> _What to produce_
The result should be every line in the material below containing the string "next".

Segment Open

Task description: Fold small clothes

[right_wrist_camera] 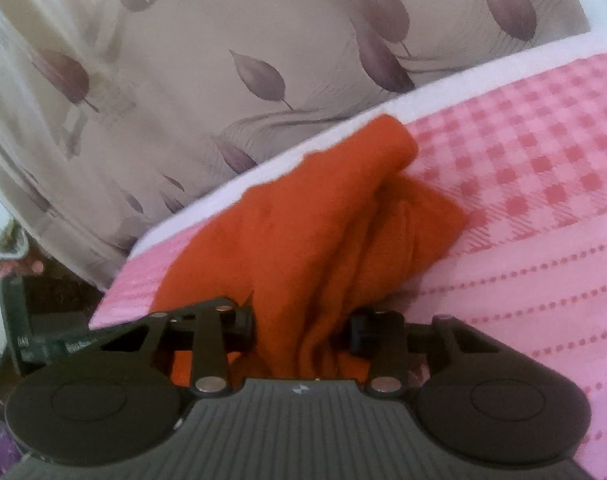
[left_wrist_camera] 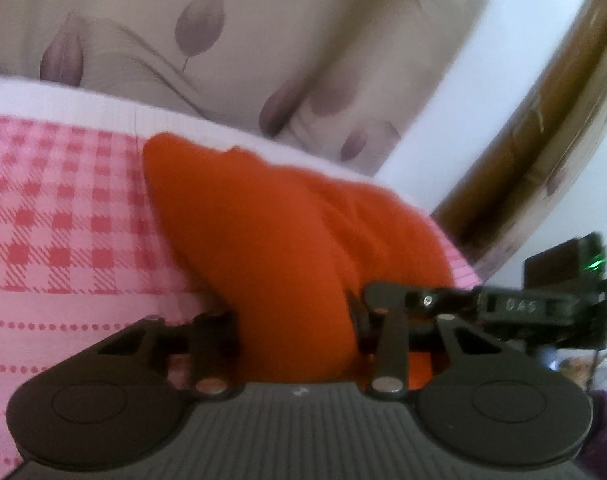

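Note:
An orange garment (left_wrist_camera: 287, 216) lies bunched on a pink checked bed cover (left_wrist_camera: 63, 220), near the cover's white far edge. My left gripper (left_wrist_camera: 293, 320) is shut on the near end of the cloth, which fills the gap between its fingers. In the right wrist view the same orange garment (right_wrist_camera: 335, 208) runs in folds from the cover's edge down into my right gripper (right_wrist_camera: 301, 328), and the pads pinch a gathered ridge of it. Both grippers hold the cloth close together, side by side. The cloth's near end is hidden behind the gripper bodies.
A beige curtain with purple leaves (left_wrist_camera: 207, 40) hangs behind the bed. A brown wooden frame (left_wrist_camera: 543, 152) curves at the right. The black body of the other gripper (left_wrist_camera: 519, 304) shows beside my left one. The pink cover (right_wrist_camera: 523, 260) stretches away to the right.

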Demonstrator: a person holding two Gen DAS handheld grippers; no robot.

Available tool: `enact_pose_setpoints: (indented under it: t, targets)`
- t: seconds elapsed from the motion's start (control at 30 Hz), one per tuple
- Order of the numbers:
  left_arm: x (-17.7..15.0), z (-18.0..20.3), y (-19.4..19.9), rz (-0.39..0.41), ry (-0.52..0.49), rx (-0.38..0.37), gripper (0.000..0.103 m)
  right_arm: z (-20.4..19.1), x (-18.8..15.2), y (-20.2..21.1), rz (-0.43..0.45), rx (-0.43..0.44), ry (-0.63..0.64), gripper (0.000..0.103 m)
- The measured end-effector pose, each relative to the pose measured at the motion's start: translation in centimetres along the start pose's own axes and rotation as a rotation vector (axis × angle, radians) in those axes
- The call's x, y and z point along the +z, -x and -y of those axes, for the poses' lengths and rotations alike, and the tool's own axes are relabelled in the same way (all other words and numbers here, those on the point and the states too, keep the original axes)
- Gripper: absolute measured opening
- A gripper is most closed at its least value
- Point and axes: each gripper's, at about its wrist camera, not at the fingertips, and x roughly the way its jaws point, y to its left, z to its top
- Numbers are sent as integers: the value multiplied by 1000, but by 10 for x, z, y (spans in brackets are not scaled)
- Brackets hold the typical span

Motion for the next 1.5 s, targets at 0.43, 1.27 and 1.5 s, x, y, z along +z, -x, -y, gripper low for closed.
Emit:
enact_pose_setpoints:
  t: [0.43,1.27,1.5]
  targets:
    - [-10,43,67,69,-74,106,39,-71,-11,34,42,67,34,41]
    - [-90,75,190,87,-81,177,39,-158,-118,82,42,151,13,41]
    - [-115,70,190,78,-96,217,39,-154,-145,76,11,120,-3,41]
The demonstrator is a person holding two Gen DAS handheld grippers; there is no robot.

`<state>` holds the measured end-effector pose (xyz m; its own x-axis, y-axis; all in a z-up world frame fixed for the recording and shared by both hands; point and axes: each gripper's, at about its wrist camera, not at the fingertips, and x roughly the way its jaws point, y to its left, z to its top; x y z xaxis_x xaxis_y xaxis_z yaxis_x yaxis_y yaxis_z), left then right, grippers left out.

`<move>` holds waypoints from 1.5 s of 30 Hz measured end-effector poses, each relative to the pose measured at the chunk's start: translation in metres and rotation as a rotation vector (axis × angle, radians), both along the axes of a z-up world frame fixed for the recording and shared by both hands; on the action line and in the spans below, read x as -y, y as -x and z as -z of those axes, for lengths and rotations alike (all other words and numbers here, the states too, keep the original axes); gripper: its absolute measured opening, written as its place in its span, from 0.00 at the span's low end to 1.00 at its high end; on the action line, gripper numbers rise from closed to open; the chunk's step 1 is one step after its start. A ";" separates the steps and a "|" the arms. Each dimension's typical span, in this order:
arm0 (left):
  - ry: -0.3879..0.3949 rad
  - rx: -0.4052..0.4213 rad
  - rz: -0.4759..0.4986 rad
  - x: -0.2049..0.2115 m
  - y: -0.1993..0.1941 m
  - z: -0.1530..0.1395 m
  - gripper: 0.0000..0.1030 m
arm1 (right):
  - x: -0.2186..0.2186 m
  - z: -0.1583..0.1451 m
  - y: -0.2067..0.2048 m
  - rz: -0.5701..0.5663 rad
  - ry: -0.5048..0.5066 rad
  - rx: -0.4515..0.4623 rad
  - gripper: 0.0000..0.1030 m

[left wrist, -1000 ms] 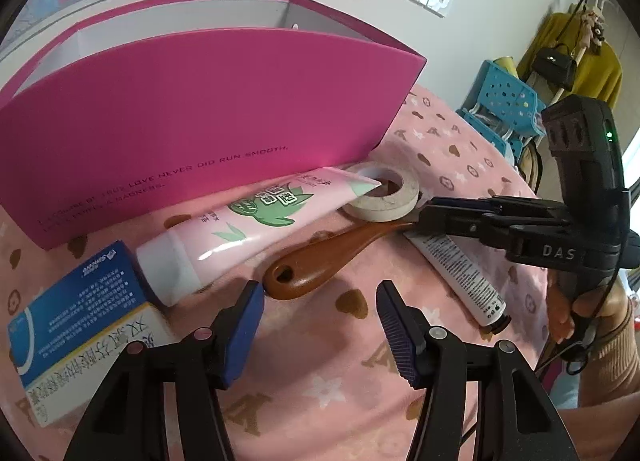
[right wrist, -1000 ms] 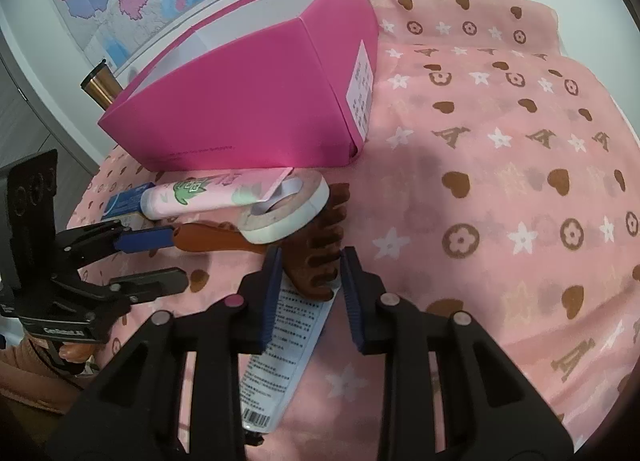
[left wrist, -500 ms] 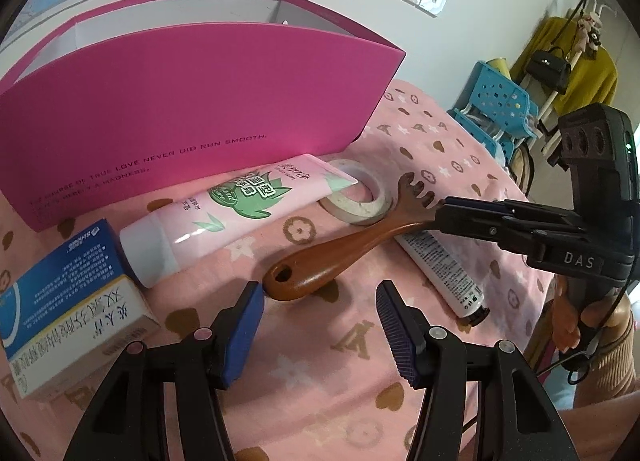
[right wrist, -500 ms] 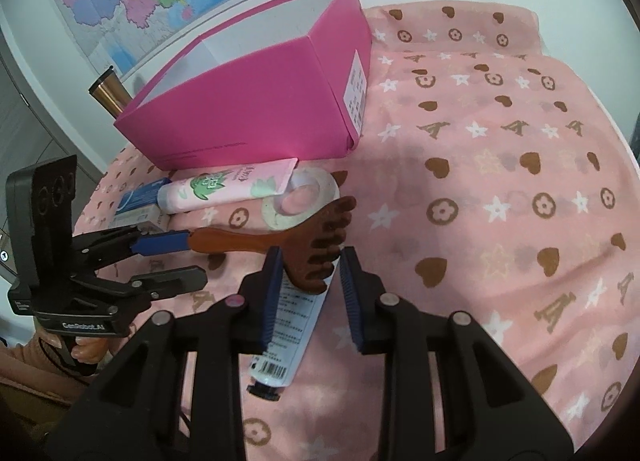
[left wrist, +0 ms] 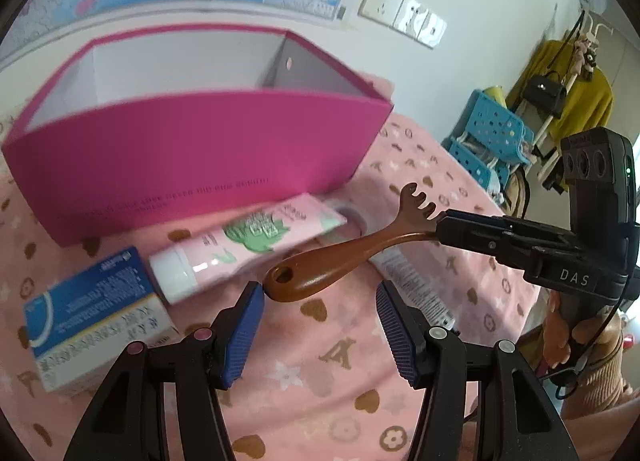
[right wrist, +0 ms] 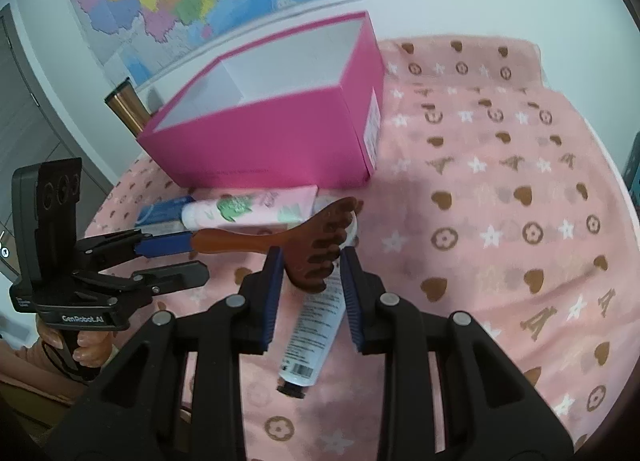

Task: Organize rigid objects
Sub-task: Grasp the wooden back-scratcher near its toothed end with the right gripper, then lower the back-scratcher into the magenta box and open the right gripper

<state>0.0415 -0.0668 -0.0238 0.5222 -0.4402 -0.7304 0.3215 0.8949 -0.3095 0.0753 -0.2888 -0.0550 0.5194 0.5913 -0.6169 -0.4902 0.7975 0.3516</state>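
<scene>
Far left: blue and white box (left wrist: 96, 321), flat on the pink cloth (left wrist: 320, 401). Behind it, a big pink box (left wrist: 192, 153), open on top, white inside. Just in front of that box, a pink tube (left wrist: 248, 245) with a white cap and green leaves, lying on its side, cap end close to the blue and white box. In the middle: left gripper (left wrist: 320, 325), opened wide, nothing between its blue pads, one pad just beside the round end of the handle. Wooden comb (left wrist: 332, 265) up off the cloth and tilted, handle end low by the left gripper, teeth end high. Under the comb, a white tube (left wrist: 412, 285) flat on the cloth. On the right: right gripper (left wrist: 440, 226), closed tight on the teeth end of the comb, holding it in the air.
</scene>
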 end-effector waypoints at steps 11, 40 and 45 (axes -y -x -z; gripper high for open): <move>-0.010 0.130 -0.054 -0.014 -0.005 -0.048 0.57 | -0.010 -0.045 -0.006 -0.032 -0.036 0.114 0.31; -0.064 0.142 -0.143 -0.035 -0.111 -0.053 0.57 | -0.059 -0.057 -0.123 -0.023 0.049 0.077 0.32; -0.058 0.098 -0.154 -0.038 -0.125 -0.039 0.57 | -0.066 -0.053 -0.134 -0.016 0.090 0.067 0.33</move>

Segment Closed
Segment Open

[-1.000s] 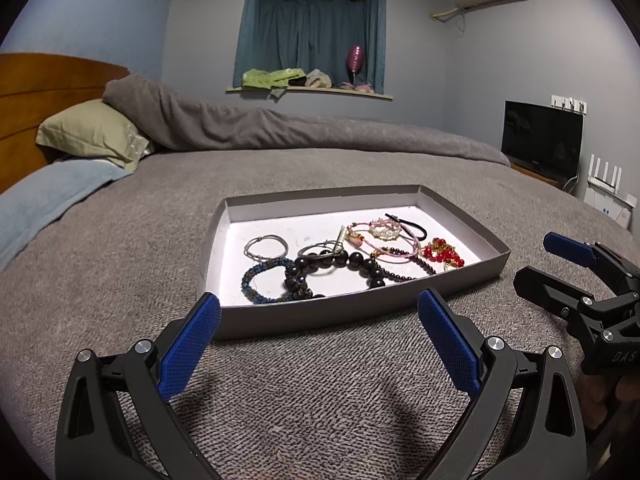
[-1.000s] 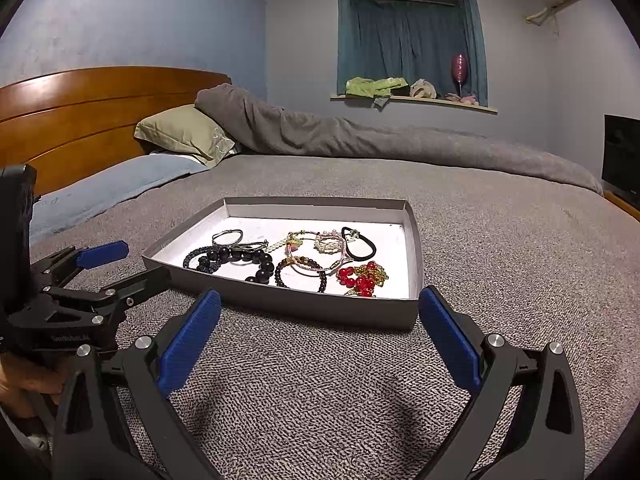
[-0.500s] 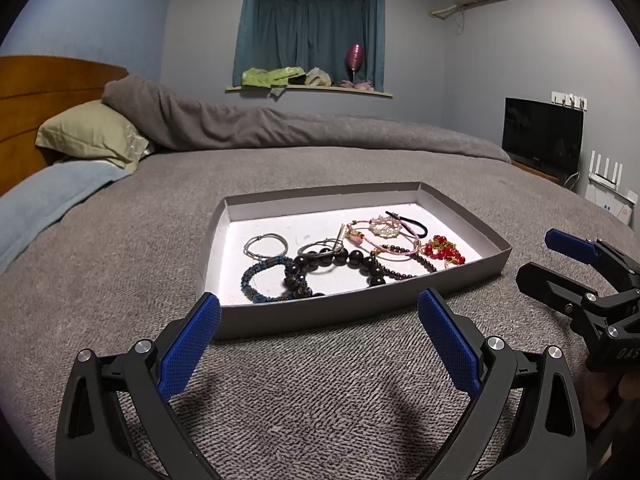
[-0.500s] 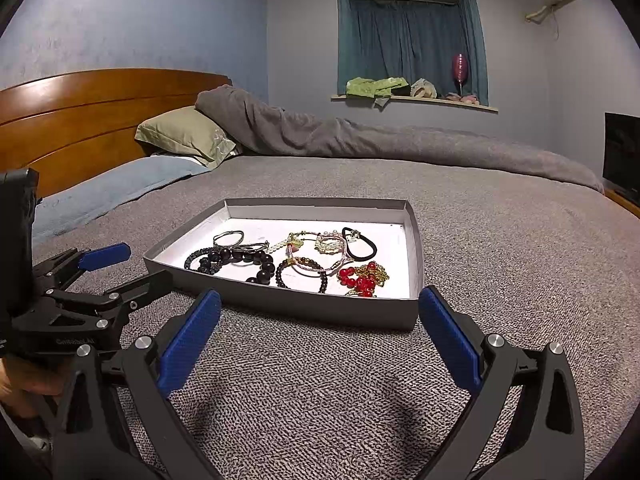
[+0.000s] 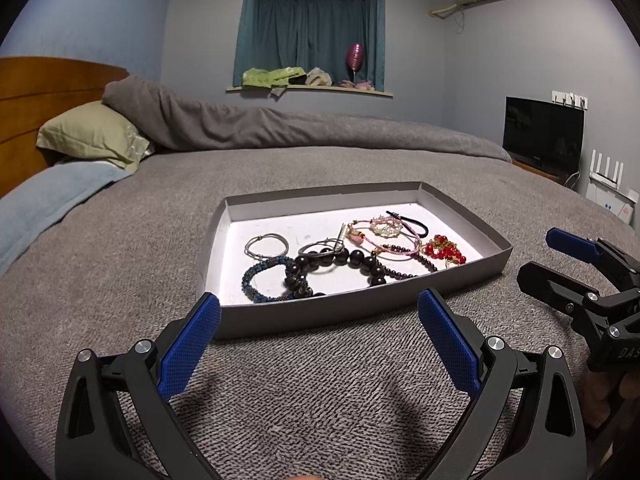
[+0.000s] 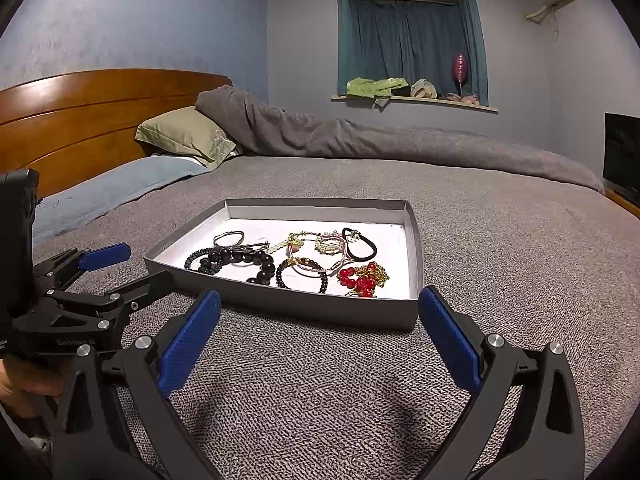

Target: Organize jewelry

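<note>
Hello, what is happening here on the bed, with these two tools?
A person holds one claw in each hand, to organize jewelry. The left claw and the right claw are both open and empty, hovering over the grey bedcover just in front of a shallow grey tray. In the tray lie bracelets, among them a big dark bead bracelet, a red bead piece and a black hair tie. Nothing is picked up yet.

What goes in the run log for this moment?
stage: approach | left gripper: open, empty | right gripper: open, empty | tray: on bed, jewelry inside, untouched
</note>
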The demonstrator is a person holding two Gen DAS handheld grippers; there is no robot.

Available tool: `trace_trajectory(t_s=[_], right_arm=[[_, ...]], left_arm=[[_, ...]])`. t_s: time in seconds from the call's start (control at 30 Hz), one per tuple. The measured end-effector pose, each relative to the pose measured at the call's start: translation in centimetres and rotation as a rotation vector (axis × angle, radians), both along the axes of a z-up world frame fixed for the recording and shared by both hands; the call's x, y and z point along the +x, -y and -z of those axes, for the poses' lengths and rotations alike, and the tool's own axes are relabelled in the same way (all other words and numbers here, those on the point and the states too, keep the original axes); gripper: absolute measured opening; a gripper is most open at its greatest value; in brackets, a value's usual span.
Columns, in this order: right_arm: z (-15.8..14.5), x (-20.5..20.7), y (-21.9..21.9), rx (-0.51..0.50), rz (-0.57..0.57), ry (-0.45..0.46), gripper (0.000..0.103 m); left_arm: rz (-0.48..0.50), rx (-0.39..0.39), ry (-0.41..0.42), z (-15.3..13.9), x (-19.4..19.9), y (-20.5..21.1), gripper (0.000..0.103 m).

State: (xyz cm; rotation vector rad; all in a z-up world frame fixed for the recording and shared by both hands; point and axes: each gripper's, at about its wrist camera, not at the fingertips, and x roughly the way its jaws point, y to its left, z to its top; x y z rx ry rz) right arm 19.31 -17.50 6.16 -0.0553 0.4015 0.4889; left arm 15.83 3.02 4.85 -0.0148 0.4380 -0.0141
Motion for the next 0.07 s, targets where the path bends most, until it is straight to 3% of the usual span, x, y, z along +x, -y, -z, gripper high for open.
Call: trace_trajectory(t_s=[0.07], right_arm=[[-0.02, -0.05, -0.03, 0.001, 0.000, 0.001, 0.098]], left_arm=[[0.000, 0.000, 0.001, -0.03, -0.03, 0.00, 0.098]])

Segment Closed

> _Response_
Motion for the next 1.5 s, targets at 0.43, 1.27 and 1.5 s, x, y, z along +z, -x, -y, gripper low for closed.
Motion for the next 0.07 s, targets where the path bends most, until it is straight to 3% of the usual span, x, y, z along +x, -y, -z, gripper high for open.

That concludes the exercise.